Is there still a place for a TOC in a bottom-up information architecture? Yes, but its role is different.
This is another in my series following up on the questions asked in my TC Dojo webinar on bottom-up information architecture.
Q: Is the TOC dead then? I’m used to structuring content based on an analysis of user tasks, presenting the product secondarily. That becomes the structure? Where do you put the topics?
A: In a very real sense, it is top-down architecture that has killed the TOC. Bottom-up architecture might actually save it, but in a different form and playing a different role.
The basic issue here is one of scale. As I have pointed out before, search does not scale down. Small information sets are hard to search effectively because the search engine does not have enough data to make effective relevance calculations, and users don’t know enough about the scope of the content to form reasonable queries.
TOCs, on the other hand, do not scale up. Put too much stuff in a TOC and it either becomes too long to scan or two deeply nested to navigate effectively. And the more stuff you add, the less consistent any form of classification or organization becomes. You end up with a Frankenbook.
Typical online documentation sets today comprise the material that was once part of several separate manuals. This is essential. No reader is going to tolerate many separate help files. Even for a captive help system, the rule is the same: there is one help system where there might before have been several manuals. This creates a TOC well beyond the scale where it can be effective.
The real problem for tech docs is that the typical size of a major documentation set actually falls between two stools, being too big for a TOC yet too small to be searched effectively. This is why linking is particularly important for tech docs: it is the only navigation tool that really fits the scale of a typical documentation set.
It is also why we still need the TOC, but in a modified form. A comprehensive TOC of the whole doc set will be too large to be useful, but since search will not always be effective either, we need ways to help people find their way round. Smaller, more focussed TOCs can be a big help.
The most important thing about these smaller TOCs is that they should be built around aspects of the subject matter and user experience. This means that they will not all fit beneath each other in a neat hierarchy. Thus there is no longer a question of whether task should be primary and the product secondary, or the other way round. You can have a table of contents of tasks and a table of contents of product features, and a table of contents of anything else you like.
Naturally, you want people to be able to access these lists/TOCs when they are interested in that particular aspect of the subject matter. That can be done both from the top down, by offering multiple TOCs from a home page, and from the bottom up by, for example, linking to a list of roles when you mention a role.
You also have to consider that while the trend in user behavior is definitely toward search, some user will still start at the top, and some will use the TOC as a means for orienting themselves. For something as large as Wikipedia, orienting yourself in the whole thing makes no sense, but for a large doc set, it is still something some people will want or need to do from time to time.
For them you can provide a high-level TOC that is aimed at orienting them to the subject matter and the scope of the documentation set. Including everything would not accomplish this goal. A TOC used for high-level orientation should be designed specifically to accomplish that purpose. In this sense, a TOC is not an external master structure, but a specialized type of topic within the overall architecture.
In some sense, it was always like this. A TOC is just another page in a book, just another page or pane in a help system. It gives a place to other pages only based on the implicit contract with the user that they will start with the TOC — a contract expressed by putting the TOC at the front of a book or in the sidebar of a help system. But search and hypertext break that contract. The TOC no longer gives a “place” to everything else because it no longer occupies the default place itself.

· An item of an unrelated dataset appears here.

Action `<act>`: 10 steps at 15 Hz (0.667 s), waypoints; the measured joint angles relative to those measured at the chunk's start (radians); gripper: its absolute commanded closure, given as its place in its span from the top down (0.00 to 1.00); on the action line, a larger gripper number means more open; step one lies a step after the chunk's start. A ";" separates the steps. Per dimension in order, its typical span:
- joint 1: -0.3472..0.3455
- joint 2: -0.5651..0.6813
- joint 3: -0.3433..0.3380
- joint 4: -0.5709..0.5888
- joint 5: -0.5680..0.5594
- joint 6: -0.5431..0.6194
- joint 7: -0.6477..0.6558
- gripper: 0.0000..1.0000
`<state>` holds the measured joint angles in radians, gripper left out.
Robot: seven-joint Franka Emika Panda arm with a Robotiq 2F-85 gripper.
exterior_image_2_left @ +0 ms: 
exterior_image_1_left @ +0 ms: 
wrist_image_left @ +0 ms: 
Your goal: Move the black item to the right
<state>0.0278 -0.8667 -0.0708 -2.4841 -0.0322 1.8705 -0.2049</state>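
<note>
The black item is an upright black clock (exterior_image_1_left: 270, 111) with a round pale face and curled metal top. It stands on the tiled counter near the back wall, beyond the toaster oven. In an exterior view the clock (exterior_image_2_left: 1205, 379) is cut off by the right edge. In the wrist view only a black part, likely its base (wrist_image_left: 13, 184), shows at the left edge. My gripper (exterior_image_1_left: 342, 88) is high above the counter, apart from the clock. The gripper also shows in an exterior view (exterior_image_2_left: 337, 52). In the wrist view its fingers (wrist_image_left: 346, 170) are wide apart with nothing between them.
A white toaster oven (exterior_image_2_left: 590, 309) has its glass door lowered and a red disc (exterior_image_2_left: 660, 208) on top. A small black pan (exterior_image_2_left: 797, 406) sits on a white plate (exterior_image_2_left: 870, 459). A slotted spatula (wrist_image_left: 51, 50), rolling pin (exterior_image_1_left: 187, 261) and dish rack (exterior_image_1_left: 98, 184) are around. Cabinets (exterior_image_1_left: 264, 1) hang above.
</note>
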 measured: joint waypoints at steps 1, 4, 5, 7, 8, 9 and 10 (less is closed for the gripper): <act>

This is what it means to say that every page is page one. There is no one page that is the default place that gives location to all the other pages. Every page is page one, and so every page must give a place to the pages related to it. This also means that no one page has to give a place to every other page directly. Every page will have a place in the network, a place defined by how other pages connect to it. But you may have to traverse more than one page to get there.
It may sound inefficient that the connections can be indirect like this, but information foraging theory shows us that this is actually a more efficient way to navigate content. Successful navigation depends on a strong information scent, and it is hard to provide a strong information sent for every page in a list of thousands of pages. What is more, information finding is generally a process of wayfinding in the subject matter as much as in the content set. Each piece of content tells us something about the subject that leads us to the next piece of content.
In this world, the role of the TOC is not so much to be the universal starting point, but to be a local junction and distribution point at key points in the network of relationships across the content set. This can certainly include a role as the default starting point for those who do not jump directly to another, but in that role it should provide an entry into the network rather than attempting to map the entire thing from the top down.